▶ Problem description
Show, in full, each line of the data that contains "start".

[Collection entries]
--
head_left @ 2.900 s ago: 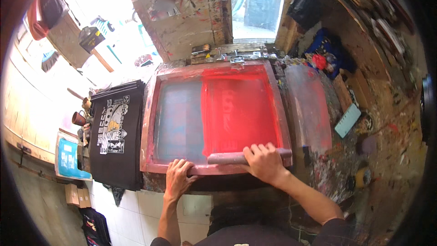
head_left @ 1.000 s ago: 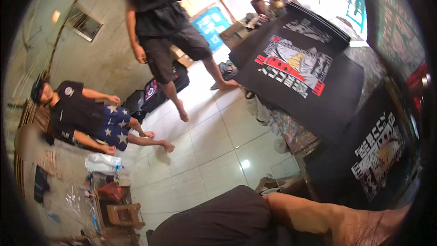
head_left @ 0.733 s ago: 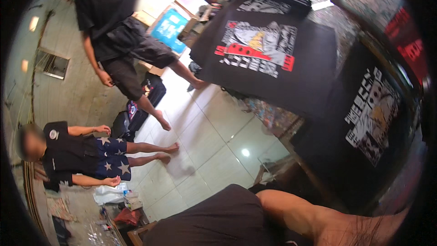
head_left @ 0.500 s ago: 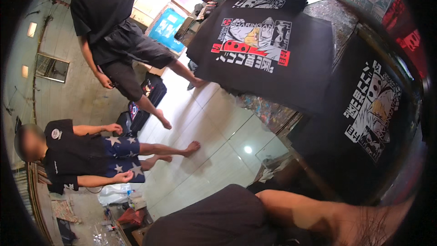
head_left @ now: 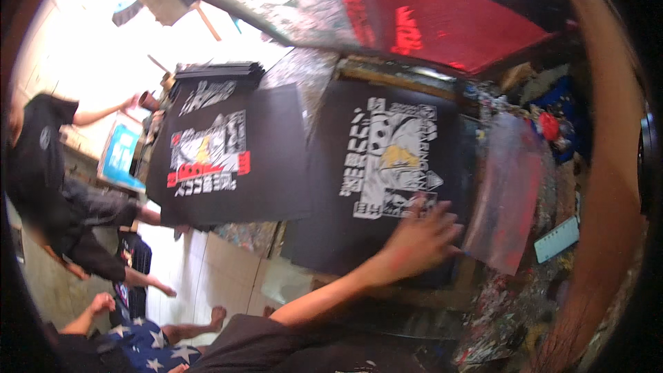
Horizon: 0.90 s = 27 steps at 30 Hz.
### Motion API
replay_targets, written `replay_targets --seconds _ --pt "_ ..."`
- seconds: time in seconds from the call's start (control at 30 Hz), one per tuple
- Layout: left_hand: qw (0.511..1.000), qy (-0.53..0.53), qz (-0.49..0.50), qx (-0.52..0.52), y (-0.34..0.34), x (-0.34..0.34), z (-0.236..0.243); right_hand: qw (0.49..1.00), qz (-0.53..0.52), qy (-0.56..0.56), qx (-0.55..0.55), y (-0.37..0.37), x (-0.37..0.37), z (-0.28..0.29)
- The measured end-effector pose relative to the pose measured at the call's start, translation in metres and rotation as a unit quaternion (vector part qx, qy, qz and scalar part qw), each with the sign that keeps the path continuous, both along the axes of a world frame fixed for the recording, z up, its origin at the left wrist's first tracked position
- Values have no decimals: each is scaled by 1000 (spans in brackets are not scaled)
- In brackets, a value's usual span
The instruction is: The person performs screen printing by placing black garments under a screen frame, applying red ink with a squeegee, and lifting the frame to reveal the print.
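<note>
Loosely splayed, empty left grip over printed black fabric; right grip out of view, can't tell.

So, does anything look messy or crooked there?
Yes. The bench on the right is splotched with colourful paint, so it looks messy. And the black piece with red in its print overlaps the dark stack crookedly, sticking out instead of lining up.

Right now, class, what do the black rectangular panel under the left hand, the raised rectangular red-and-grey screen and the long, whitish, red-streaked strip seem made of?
Black rectangular panel: likely matte fabric; it looks dull.
Red-and-grey screen: apparently smooth fine mesh; light seems to show through.
Red-streaked strip: perhaps satin plastic; it looks milky and faintly see-through, but blur leaves doubt.
</note>
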<state>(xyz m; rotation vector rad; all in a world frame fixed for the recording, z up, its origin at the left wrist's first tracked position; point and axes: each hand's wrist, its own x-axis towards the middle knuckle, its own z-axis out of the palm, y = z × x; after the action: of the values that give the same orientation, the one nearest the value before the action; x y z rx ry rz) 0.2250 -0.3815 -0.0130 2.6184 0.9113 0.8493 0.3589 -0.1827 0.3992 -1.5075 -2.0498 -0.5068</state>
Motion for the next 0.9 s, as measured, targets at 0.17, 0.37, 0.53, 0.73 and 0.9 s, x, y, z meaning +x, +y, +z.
replay_targets --seconds 0.17,0.37,0.53,0.73,0.9 --pt "988 -105 -6 -110 -6 -35 18 991 109 53 -50 54 -8 3" --pt "997 -48 -55 -18 -25 20 14 950 292 109 35 63 -16 -7" --pt "979 47 197 -33 31 -89 -2 981 126 100 -106 22 -13 3" --pt "971 194 119 -73 32 -116 2 973 194 114 -58 33 -9 -7" --pt "967 217 111 -73 37 -115 2 970 198 108 -85 47 -16 -2"
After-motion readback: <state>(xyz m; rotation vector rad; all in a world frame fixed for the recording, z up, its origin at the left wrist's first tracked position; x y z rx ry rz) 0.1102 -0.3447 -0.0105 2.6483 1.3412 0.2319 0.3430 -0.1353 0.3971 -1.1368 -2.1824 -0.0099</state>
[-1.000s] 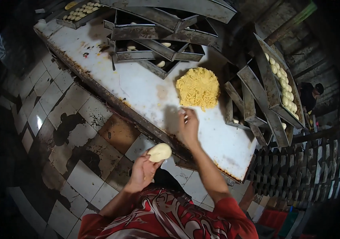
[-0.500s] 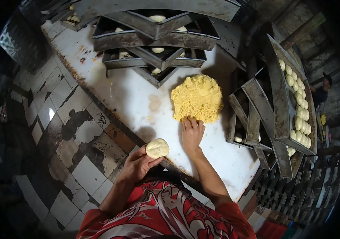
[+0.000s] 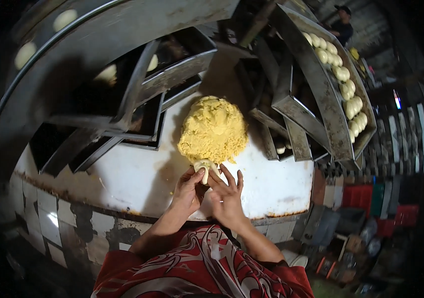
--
▶ Completed exercise
- seconds: time in seconds from the call's start (control at 30 Hz), one per tuple
- The measured end-effector pose relative to the pose measured at the call's start, translation in metres and rotation as a unit quaternion (vector part qx, qy, qz and scalar part qw), each with the sign that keeps the path continuous, both along the axes of a world frame fixed for the recording, z up, its origin at the left wrist's first tracked position

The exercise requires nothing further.